August 31, 2011 in City, News

Mistreatment suspect charged with witness tampering

By The Spokesman-Review
 

Friedlund
(Full-size photo)

The man charged with mistreating and stealing retirement funds from a 106-year-old Kettle Falls woman was arrested today and charged with witness tampering.

John H. “Herb” Friedlund, 78, was arrested early this morning at a residence in Deer Park.

Stevens County prosecutors said that Friedlund contacted a witness in the theft case, Steven Smith of Anna, Texas, and told Smith to say that 106-year-old Frances T. Swan authorized previous money transfers from Friedlund to Smith that totaled about $225,000.

Friedlund “was trying to influence (Smith’s) testimony, telling him what to say,” Deputy Prosecutor Lech Radzimski said.

Stevens County sheriff’s detectives investigated the case and arrested Friedlund. However, the investigation revealed that most of the correspondence between Friedlund and Smith occurred in Spokane County. Friedlund is scheduled to appear at 2 p.m. Thursday in Spokane County District Court.

Investigators for weeks had been trying to locate Smith, who was identified in bank transactions. Smith just recently contacted prosecutors, Stevens County Prosecutor Tim Rasmussen said.

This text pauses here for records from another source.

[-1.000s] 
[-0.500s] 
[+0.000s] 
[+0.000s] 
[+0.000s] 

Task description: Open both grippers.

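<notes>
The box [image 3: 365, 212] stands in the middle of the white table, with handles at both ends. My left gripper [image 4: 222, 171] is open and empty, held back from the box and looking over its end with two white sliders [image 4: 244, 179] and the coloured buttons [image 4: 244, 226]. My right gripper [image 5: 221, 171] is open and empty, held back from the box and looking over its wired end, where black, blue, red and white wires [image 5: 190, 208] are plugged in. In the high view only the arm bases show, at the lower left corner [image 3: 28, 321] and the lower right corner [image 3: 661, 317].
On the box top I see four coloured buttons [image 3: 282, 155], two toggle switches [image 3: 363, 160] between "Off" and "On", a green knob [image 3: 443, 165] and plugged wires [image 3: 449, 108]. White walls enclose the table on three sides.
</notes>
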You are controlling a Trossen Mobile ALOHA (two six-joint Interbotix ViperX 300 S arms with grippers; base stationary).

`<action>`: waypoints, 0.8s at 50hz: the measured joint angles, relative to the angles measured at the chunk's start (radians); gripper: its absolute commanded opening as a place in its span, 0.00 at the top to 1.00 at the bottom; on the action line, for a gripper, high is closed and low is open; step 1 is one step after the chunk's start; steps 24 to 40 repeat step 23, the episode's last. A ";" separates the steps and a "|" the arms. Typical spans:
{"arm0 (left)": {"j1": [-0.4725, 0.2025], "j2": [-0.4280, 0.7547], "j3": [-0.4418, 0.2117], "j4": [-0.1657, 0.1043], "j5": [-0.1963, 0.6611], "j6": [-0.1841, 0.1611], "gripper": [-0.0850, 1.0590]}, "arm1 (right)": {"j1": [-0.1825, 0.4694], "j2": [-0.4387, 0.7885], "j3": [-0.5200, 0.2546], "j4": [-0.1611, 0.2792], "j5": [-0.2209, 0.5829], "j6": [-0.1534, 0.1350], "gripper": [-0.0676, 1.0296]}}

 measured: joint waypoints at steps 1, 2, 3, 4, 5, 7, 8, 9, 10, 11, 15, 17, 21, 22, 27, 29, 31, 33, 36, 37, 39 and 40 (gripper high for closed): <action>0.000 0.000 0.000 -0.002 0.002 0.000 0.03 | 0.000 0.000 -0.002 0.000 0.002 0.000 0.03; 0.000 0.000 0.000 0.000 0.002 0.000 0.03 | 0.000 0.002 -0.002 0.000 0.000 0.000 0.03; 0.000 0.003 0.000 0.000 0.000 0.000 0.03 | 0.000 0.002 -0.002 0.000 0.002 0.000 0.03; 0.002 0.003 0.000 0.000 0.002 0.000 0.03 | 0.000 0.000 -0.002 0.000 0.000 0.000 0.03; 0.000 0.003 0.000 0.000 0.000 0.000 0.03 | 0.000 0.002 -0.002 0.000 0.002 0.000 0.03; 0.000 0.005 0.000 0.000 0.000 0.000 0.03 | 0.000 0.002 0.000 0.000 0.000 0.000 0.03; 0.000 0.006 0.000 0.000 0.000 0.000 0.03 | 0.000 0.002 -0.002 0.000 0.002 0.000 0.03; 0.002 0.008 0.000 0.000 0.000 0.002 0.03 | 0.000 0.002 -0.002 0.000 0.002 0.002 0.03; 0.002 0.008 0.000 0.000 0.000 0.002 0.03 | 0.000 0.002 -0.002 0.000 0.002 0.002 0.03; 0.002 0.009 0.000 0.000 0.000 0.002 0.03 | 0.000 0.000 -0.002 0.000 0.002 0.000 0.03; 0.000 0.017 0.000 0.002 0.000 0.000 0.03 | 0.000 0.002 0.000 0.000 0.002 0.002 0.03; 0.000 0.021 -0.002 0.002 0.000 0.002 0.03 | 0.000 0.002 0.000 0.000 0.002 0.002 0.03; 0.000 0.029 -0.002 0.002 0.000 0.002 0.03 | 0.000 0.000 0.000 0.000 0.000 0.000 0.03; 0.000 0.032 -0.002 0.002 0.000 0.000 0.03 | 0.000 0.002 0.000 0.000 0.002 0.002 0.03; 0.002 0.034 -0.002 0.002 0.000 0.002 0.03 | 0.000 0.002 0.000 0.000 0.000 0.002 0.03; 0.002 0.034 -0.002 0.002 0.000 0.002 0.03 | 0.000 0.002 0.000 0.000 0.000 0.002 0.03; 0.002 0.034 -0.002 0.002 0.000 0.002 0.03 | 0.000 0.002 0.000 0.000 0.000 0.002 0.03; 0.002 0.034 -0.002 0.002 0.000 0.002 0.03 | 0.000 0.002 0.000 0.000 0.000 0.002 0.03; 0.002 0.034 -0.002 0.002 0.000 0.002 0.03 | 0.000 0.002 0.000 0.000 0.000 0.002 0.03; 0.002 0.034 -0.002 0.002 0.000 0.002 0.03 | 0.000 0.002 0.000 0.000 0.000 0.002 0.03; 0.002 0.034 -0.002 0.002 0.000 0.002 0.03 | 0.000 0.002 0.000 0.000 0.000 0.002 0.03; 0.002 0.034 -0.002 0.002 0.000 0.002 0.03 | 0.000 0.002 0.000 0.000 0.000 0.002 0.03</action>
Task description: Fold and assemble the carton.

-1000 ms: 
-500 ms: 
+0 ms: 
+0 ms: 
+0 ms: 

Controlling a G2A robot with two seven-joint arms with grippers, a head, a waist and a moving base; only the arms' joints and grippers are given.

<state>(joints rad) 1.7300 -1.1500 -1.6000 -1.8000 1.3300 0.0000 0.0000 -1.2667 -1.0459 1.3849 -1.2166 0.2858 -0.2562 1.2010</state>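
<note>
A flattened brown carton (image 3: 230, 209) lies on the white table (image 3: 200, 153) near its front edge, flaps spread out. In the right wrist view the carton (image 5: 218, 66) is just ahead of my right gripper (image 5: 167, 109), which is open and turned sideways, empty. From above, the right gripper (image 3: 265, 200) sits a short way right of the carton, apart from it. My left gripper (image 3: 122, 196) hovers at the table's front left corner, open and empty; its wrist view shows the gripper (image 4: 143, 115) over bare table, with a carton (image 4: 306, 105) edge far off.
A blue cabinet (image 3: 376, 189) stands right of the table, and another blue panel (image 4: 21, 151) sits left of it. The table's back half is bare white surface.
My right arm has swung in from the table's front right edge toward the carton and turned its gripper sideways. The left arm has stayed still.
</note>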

Smith “said he got acquainted with Herb through a contact website that allows young struggling persons to get in touch with older men,” he said.

Seattle attorney Timothy Tesh, who is representing Swan’s family in a civil action to recoup her retirement funds, said he learned that Friedlund told Smith to tell investigators that Swan took part in their online correspondence.

Friedlund “asked Mr. Smith to confirm that Frances Swan may have appeared on some sort of webcam with Mr. Friedlund. And, some of the payments may have been compensation for some online chat,” Tesh said. “If that’s true … it is an outrageous case of witness tampering, to say the least.”

Smith told prosecutors that Friedlund sent him several wire transfers involving substantial sums of money. Bank statements suggest that Friedlund also paid for Smith’s heart surgery and for attorney bills for some matter in Texas, Radzimski said.

The case began in late May when Stevens County detectives went to Swan’s Kettle Falls home to arrest Friedlund on five counts of animal cruelty. Before they drove him away, Friedlund asked to return to the home to retrieve his medicine.

It was then that Detective James Caruso asked Friedlund about Swan. Caruso searched the home, which was littered with dog feces, guns and rotting food. In the back bedroom, he discovered Swan, who immediately said, “Please feed me. I haven’t eaten since yesterday.”

Swan now lives in a Colville nursing home, where she remains in good health, Tesh said.

The investigation has revealed that more than $800,000 is missing from Swan’s retirement accounts; Friedlund was charged Aug. 2 with several counts of theft as a result of that probe.

Tesh also said that Carl “Rich” Jessen, a special agent with the Federal Bureau of Alcohol, Tobacco, Firearms and Explosives who paid Friedlund’s bail and gave him a temporary place to stay, has hired prominent defense attorney Carl Oreskovich to represent him for an upcoming deposition.

Jessen earlier told The Spokesman-Review that he befriended Friedlund in 2006 and agreed to bail him out of jail and provide a place to stay because Friedlund had become homeless by court order and had failing health.

Some nine days after bonding Friedlund out of jail, Jessen bought 134 acres fronting the Kettle River from Friedlund for $33,610, which Tesh said was far below market value.